ECS + NLB Linear / Canary Deployments — The 10-Minute Delay That Shapes Your Step Design

Introduction

On February 4, 2026, AWS announced native support for Linear and Canary deployment strategies for ECS services using Network Load Balancers. Incremental traffic shifting, previously available only with ALB, now works for TCP/UDP workloads such as gaming backends, financial transaction systems, and real-time messaging services.

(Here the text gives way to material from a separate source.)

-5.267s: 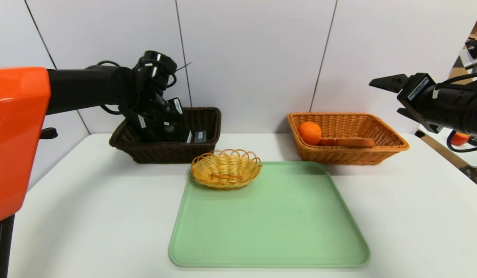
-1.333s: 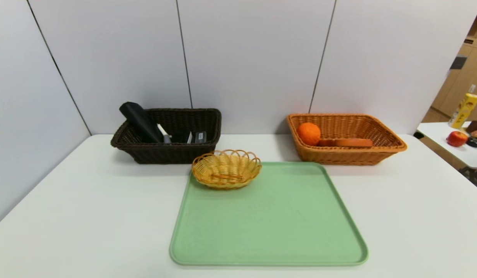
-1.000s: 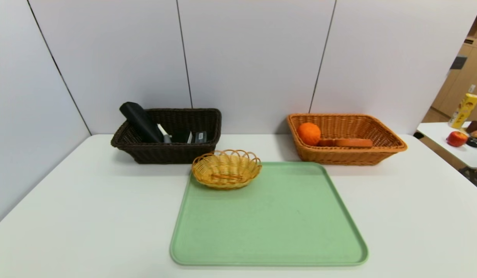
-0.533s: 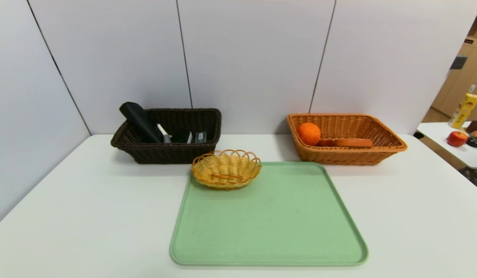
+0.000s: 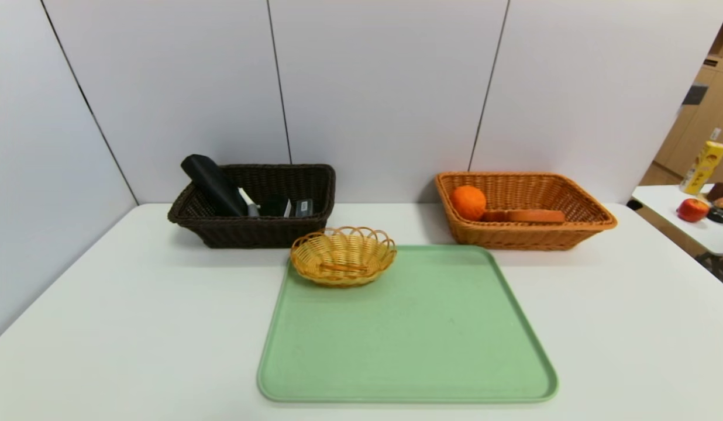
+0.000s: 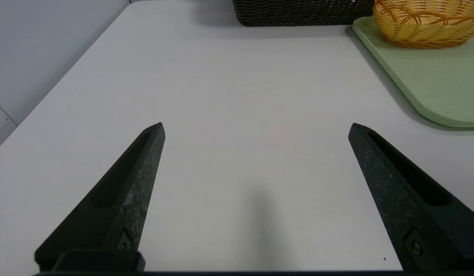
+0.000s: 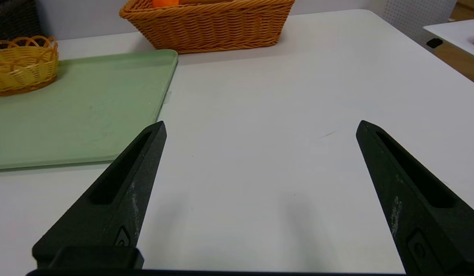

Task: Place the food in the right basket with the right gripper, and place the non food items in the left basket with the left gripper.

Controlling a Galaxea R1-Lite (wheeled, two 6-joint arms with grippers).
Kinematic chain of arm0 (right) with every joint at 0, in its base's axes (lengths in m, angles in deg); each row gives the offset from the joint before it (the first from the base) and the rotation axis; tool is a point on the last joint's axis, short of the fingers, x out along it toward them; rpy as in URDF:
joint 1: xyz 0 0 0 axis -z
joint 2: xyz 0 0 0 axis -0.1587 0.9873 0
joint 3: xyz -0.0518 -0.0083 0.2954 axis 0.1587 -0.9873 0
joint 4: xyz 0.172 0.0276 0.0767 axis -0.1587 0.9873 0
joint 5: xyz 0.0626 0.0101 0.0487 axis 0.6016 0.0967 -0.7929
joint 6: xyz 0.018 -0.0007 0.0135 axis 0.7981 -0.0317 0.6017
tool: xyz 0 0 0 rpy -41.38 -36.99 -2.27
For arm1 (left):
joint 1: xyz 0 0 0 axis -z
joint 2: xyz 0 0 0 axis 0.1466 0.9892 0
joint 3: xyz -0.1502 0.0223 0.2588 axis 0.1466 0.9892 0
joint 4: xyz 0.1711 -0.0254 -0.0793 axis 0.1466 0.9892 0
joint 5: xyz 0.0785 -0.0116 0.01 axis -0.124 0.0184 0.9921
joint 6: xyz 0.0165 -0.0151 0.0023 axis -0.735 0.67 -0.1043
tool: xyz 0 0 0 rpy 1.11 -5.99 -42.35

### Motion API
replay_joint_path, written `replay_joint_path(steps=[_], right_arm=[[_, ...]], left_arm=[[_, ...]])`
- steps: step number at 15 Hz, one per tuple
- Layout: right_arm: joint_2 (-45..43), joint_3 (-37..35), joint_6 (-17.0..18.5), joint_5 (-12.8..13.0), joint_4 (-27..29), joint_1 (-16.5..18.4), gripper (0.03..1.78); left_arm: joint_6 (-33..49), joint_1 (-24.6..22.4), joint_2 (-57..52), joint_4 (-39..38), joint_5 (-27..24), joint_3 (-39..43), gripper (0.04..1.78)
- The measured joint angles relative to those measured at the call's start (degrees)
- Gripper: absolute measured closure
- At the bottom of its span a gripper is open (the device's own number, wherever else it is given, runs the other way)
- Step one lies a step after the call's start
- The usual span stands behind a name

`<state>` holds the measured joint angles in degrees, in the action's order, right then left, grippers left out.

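The food, an orange [image 5: 468,202] and a bread slice [image 5: 536,216], lies in the orange-tan right basket [image 5: 589,225]. The dark brown left basket [image 5: 244,234] holds the non food items: a black pouch [image 5: 214,184] leaning on its left wall, a grey case with a barcode [image 5: 303,207] and a white piece [image 5: 248,202]. Neither arm shows in the head view. My left gripper [image 6: 256,128] hovers open and empty over bare table on the near left. My right gripper [image 7: 260,126] hovers open and empty over bare table on the near right.
A green tray [image 5: 408,339] lies mid-table with a small yellow scalloped basket [image 5: 343,256] on its far left corner. A side table at the far right carries a red apple [image 5: 692,209] and a yellow carton [image 5: 702,166]. Wall panels stand behind the baskets.
Over the last second nothing has moved. About five seconds ago the left arm was over the dark basket and the right arm was raised at the right; both have since drawn back out of the head view.
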<state>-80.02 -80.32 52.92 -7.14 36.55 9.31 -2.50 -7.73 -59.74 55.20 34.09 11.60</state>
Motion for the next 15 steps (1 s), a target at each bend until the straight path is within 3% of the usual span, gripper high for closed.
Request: replay_joint_path(steps=[15], right_arm=[[0.0, 0.0, 0.8, 0.1, 0.0, 0.0, 0.1]], left_arm=[[0.0, 0.0, 0.0, 0.0, 0.0, 0.0, 0.13]])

However, when using NLB, ECS adds a 10-minute delay to the TEST_TRAFFIC_SHIFT and PRODUCTION_TRAFFIC_SHIFT lifecycle stages. This accounts for potential mismatches between configured traffic weights and actual routing in the NLB data plane. Since this delay accumulates with each step, step design significantly impacts total deployment time.

This article shares the results of building and running NLB + Linear / Canary deployments, measuring the duration of each lifecycle stage. See the official documentation for Amazon ECS linear deployments and Amazon ECS canary deployments.

Prerequisites:

AWS CLI configured (ecs:*, elasticloadbalancing:*, ec2:*, iam:* permissions)
Test region: ap-northeast-1 (Tokyo)

If you only want the results, skip to Comparison: Linear vs Canary on NLB.

Environment Setup

Infrastructure setup steps (VPC / NLB / ECS cluster / service)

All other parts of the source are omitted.